Exercise
Go through each line of the records below and count those with the word "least"; give only the total.

Exercise data
◇ ◇ ◇ ◇ ◇ ◇ ◇
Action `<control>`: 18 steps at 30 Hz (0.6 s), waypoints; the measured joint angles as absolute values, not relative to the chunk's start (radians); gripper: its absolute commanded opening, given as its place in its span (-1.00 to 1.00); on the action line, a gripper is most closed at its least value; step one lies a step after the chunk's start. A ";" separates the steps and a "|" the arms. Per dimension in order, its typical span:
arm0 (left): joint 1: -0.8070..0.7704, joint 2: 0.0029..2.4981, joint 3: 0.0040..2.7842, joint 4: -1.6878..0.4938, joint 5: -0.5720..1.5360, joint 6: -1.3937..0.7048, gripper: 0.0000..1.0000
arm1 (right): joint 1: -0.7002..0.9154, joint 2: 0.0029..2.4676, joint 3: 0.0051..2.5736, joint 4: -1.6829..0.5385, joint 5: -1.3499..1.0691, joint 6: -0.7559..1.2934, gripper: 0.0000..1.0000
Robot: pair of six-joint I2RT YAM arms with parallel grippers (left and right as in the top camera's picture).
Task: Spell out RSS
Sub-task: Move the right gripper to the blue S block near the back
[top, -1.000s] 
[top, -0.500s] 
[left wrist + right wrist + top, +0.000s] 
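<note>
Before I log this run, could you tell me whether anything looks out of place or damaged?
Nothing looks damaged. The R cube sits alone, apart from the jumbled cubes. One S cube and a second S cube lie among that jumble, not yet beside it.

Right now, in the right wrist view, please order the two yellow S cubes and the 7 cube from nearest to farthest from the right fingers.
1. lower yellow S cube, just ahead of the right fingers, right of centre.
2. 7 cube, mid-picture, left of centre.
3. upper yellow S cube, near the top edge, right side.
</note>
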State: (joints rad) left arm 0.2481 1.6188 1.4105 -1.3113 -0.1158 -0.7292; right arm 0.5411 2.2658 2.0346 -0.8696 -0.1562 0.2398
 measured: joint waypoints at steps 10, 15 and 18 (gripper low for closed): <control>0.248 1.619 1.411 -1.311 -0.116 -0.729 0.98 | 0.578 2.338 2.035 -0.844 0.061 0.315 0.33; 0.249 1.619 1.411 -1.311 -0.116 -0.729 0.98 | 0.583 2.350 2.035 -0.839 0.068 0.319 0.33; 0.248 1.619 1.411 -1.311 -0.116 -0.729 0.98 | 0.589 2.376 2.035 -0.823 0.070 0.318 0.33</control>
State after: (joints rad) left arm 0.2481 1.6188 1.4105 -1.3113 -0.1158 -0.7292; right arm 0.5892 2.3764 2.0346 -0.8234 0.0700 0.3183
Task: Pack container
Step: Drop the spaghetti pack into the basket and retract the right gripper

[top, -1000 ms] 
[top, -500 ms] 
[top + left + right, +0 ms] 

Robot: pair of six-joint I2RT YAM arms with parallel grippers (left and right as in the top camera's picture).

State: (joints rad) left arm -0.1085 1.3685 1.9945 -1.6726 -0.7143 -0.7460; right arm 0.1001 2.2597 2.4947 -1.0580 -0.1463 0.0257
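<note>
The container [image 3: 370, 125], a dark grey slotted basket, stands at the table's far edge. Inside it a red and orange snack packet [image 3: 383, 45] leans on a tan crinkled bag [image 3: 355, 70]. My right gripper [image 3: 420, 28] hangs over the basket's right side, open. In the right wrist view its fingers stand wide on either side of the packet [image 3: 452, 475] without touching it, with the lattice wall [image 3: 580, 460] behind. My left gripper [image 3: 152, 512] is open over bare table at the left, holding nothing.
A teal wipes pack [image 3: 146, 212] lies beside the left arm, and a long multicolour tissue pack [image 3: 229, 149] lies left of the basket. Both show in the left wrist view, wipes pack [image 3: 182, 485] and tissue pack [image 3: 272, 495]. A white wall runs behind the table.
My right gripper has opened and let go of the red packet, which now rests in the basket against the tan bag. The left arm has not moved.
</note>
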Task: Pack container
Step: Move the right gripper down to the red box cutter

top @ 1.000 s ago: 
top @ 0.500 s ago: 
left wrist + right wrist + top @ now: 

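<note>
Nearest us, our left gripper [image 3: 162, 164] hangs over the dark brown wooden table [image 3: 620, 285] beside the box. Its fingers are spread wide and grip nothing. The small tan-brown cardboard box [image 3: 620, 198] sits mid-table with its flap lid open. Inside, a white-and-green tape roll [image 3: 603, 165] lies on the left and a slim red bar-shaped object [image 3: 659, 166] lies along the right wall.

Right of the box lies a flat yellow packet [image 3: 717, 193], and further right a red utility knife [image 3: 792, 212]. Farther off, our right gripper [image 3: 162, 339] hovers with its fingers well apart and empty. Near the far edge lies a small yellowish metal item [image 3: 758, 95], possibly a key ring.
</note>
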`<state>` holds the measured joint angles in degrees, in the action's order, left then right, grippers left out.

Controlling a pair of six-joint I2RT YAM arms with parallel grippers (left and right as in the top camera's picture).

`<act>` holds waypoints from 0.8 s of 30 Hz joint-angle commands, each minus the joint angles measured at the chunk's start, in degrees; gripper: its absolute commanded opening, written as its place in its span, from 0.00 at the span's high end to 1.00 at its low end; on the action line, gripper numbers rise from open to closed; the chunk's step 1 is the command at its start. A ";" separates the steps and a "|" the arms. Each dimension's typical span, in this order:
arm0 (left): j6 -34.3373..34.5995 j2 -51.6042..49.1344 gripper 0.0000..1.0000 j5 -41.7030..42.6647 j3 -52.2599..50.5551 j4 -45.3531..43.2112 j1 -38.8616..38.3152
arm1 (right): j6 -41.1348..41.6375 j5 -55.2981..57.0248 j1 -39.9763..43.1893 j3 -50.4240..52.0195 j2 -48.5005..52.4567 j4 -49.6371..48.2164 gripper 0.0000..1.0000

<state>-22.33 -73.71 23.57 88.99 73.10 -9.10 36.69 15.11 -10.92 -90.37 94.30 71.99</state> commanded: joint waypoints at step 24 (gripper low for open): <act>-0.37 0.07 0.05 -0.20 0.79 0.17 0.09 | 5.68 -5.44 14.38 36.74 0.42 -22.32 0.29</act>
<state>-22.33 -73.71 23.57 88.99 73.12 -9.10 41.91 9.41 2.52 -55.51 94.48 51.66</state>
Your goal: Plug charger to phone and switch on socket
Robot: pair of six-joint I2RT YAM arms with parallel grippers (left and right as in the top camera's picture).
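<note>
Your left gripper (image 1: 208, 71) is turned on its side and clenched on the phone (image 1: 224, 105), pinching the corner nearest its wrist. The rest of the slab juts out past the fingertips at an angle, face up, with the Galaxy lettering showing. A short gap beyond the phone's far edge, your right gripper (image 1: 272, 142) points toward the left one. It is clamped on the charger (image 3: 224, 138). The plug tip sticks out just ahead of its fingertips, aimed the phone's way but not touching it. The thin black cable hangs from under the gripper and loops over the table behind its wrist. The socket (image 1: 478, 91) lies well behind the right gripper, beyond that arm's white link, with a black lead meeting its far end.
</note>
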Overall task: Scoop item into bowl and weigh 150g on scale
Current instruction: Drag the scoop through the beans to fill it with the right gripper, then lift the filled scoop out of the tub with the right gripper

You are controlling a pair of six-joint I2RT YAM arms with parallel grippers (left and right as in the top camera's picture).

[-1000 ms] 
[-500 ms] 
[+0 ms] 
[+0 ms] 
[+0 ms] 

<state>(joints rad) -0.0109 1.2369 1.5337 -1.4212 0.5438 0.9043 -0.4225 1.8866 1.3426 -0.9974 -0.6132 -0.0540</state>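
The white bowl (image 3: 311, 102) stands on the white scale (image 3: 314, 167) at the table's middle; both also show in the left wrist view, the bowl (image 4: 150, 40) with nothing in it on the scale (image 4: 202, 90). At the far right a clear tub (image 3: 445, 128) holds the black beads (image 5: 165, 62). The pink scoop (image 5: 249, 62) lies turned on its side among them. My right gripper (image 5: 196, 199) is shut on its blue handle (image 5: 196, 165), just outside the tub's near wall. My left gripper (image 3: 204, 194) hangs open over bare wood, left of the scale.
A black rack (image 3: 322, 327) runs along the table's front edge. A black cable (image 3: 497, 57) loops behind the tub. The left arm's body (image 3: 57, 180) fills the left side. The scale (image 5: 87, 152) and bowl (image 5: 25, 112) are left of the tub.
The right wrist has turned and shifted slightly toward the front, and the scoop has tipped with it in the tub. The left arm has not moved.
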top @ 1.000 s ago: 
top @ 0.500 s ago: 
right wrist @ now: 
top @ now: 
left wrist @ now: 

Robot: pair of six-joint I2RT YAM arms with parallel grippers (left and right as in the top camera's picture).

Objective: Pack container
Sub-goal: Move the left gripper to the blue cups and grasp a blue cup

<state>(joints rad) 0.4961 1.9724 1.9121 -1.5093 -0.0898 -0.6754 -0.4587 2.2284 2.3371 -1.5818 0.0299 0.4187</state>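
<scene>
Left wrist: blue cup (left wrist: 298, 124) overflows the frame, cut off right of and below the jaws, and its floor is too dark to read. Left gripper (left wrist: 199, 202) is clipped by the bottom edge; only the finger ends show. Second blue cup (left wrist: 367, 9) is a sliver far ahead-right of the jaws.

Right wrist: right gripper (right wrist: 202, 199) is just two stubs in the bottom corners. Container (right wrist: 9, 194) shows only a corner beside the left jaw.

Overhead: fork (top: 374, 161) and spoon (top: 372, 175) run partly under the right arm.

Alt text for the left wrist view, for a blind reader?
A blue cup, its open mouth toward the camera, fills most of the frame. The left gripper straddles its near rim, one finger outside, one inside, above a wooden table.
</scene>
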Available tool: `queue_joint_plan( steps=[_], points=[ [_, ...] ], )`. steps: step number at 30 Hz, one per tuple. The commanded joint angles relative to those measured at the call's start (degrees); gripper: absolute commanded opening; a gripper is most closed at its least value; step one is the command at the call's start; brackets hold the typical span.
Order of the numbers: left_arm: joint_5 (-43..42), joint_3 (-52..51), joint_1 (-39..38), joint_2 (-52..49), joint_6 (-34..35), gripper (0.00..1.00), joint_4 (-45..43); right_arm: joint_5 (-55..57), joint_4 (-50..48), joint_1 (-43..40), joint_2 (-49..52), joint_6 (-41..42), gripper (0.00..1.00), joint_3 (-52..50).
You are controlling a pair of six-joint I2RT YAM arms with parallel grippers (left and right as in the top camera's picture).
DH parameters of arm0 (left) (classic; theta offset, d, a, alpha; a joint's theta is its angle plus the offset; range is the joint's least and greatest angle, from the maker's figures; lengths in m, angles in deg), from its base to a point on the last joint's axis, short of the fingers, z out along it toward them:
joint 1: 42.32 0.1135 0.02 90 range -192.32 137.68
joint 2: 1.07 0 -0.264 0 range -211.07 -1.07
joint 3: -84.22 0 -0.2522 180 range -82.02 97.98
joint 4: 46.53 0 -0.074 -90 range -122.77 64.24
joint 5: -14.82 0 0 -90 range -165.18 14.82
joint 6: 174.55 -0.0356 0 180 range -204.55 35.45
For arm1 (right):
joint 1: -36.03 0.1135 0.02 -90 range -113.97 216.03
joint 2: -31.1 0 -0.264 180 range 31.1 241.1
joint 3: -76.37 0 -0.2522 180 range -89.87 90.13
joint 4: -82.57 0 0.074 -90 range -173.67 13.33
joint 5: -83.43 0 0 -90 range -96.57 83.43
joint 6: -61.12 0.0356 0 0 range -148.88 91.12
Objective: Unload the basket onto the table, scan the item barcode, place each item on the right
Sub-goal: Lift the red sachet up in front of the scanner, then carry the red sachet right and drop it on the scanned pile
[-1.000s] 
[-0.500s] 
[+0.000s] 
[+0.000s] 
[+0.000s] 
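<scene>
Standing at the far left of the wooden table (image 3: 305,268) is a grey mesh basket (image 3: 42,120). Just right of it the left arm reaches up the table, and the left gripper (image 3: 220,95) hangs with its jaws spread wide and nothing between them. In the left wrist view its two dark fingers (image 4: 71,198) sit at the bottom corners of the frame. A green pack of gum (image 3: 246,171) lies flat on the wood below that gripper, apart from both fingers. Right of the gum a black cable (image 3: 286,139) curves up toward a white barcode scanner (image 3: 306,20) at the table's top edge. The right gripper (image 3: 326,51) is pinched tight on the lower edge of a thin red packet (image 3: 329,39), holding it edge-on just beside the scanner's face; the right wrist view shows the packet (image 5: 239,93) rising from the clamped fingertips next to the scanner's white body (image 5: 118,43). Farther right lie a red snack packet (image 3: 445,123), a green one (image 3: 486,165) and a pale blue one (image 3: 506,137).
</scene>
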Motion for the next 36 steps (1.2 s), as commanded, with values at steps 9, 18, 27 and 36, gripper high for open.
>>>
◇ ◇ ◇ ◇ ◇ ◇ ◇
Solution to this exercise
3